项目摘要/摘要 DNA中的双链断裂(DSB)可能是由于暴露在辐射和污染物中而引起的 环境。不准确的双链断裂修复可能导致基因组重排，从而导致智力 残疾、神经退化、免疫缺陷和癌症。DSB通过两条主要途径移除： 非同源末端连接(NHEJ)和同源重组(HR)依赖于不同的 这些因素在力学上是非常不同的。重要的是，DNA断裂也可以进行微同源- 介导末端连接(MMEJ)，末端切除触发暴露的单链DNA尾部有限的同源性 DNA链退火以启动末端连接修复。MMEJ导致DNA序列缺失 在微同源区域之间。因此，MMEJ具有高度的突变性，是癌细胞的标志。 发现MMEJ具有专门的DNA聚合酶POLQ，并且它被频繁使用 即使当NHEJ和HR完好无损时，也支持MMEJ是进化上保守的DSB修复的前提 路径。 NHEJ和HR缺陷的肿瘤细胞在化疗后严重依赖MMEJ生存 DNA破坏剂。因此，MMEJ的失活会使肿瘤细胞对这种治疗敏感。一个主要目标 目前MMEJ研究的重点是确定调节或直接催化MMEJ的新因素，以定义基因 以及它们发挥作用的生化基础，并测试它们作为潜在可用药靶点的价值。
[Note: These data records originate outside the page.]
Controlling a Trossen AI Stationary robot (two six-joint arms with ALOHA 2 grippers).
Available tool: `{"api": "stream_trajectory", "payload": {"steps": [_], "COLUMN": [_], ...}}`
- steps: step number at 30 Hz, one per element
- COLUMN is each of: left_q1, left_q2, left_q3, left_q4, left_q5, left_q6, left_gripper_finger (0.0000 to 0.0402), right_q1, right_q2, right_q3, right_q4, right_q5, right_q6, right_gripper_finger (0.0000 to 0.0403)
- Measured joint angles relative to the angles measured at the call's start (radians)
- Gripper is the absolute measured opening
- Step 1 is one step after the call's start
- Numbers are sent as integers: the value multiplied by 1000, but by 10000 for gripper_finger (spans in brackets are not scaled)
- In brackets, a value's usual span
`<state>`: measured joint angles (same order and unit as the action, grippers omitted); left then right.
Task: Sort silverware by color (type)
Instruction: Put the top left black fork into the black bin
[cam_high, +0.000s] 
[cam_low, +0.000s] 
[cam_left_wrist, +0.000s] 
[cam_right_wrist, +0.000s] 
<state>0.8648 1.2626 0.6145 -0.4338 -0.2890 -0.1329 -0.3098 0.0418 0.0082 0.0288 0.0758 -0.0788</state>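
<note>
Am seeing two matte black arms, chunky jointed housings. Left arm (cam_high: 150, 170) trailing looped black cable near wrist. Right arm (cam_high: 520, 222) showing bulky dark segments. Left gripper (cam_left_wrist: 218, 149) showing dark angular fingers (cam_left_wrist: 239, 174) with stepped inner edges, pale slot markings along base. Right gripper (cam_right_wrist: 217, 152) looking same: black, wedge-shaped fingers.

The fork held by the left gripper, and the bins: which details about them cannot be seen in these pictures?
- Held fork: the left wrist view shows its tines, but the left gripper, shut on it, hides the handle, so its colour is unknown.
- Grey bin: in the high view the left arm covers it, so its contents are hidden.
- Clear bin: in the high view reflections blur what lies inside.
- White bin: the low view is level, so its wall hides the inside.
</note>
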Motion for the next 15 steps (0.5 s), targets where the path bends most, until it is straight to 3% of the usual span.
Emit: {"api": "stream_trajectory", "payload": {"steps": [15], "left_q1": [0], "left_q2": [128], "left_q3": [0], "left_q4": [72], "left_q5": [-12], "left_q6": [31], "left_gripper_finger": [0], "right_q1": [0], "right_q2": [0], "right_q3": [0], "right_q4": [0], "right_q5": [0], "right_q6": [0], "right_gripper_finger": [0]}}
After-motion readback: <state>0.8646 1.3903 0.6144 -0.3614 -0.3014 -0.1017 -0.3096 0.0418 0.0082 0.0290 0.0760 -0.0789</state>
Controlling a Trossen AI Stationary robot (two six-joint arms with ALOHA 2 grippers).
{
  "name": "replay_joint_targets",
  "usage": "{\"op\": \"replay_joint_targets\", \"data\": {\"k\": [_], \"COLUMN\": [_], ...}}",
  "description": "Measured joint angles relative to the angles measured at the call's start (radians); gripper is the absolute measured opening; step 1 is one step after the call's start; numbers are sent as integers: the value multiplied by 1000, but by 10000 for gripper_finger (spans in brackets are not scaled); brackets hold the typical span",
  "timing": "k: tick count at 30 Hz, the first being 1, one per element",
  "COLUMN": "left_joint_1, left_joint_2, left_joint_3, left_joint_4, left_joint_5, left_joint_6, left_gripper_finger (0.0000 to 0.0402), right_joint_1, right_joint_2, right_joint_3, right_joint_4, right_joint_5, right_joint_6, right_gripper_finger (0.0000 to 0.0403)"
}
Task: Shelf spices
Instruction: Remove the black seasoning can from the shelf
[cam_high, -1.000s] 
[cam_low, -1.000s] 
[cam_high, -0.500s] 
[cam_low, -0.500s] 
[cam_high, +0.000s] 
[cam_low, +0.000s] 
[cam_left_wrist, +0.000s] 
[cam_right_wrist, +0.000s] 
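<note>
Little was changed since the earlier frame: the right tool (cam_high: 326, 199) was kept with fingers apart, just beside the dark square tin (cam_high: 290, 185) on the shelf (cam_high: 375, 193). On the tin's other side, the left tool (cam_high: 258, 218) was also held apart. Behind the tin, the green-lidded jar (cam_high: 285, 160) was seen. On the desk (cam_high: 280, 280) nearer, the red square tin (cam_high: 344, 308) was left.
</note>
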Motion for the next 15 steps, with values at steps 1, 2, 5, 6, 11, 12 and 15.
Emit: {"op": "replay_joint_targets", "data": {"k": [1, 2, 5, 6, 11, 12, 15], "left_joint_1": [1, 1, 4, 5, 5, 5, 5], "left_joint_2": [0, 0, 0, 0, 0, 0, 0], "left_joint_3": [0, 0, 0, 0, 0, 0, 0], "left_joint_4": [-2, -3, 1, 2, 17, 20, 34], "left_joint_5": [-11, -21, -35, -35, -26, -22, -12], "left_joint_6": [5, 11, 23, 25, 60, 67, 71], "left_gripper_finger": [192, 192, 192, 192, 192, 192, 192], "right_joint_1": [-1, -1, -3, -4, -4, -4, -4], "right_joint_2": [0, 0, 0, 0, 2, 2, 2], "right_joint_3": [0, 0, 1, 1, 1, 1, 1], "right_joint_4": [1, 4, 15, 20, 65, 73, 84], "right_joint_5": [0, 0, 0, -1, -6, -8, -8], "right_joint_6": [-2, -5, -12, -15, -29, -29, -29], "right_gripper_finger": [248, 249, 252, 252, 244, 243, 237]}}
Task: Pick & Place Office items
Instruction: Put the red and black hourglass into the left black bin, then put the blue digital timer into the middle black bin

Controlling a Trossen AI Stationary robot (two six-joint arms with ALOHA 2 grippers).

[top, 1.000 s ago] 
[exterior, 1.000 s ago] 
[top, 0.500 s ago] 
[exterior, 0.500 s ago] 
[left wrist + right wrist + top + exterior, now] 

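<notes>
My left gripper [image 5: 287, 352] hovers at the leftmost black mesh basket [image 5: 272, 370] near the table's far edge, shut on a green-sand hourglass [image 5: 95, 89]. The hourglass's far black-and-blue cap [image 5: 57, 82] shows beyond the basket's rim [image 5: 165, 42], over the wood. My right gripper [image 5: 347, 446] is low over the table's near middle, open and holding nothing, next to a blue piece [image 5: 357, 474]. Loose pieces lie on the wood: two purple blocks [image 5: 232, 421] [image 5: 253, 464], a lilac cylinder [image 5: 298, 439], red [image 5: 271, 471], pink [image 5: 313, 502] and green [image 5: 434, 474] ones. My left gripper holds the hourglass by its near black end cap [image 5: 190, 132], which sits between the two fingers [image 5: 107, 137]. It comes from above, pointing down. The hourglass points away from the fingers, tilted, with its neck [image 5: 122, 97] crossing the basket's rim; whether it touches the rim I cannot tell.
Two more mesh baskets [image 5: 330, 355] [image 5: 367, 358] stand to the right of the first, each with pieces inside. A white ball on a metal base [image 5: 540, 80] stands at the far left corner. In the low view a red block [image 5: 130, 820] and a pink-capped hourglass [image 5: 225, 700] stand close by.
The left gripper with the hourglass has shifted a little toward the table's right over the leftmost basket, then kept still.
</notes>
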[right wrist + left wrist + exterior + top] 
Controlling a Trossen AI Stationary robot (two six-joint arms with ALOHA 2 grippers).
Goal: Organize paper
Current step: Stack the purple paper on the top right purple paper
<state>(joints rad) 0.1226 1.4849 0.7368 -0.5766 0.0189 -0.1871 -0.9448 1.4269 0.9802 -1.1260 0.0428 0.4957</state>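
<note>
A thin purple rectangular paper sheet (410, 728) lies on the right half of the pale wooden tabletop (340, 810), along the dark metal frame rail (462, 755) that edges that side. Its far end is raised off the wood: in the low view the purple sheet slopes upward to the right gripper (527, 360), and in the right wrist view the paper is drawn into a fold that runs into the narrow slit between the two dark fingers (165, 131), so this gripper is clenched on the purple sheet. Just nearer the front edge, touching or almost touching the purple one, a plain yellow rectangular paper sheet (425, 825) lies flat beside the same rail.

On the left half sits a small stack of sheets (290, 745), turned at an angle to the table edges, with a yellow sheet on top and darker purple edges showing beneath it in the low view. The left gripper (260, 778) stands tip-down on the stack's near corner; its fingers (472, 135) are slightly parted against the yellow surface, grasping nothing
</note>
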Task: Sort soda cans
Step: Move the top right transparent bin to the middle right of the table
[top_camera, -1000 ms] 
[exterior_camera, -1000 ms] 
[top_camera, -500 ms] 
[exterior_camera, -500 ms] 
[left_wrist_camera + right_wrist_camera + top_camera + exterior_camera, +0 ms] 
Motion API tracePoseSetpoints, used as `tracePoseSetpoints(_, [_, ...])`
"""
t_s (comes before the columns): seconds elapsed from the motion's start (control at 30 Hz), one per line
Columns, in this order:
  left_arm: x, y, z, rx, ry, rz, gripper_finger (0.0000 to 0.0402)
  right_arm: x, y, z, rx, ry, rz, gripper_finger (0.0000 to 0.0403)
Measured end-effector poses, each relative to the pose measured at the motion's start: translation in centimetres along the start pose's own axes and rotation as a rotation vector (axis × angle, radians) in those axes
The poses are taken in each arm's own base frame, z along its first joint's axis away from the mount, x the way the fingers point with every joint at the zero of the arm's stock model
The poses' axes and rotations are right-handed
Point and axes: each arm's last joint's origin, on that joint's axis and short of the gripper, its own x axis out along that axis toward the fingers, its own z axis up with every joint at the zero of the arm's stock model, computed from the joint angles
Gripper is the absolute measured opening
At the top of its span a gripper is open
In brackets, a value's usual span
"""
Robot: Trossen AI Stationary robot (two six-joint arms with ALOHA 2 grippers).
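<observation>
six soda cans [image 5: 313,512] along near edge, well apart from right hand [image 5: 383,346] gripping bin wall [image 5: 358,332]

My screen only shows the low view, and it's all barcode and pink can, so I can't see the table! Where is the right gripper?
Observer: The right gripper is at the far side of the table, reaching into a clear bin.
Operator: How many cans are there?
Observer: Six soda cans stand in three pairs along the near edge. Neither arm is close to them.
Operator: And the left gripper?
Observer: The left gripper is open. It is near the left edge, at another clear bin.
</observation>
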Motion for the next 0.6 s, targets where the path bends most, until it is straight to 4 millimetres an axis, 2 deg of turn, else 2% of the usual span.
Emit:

我们 已经确定RTEL1是有效的MMEJ所需的一个新的因子。RTEL1编码了一个基本的Deah 能分解各种DNA结构的解旋酶，包括关键的重组中间体--置换 循环(D-LOOP)。我们假设RTEL1通过解离D-loop结构促进MMEJ 与MMEJ竞争。我们的模型解释了几个关于HR抑制作用的神秘观察 MMEJ中的因素，并为理解RTEL1相关的病理提供了一个机制框架 疾病。我们将使用分子遗传学和体外生物化学相结合的方法来测试这一创新想法。 该项目将更好地定义MMEJ的机制及其调节，并可能揭示可以 目标是治疗由环境引起的疾病，如癌症和神经疾病。因此，我们的工作 将对环境健康研究产生重大影响。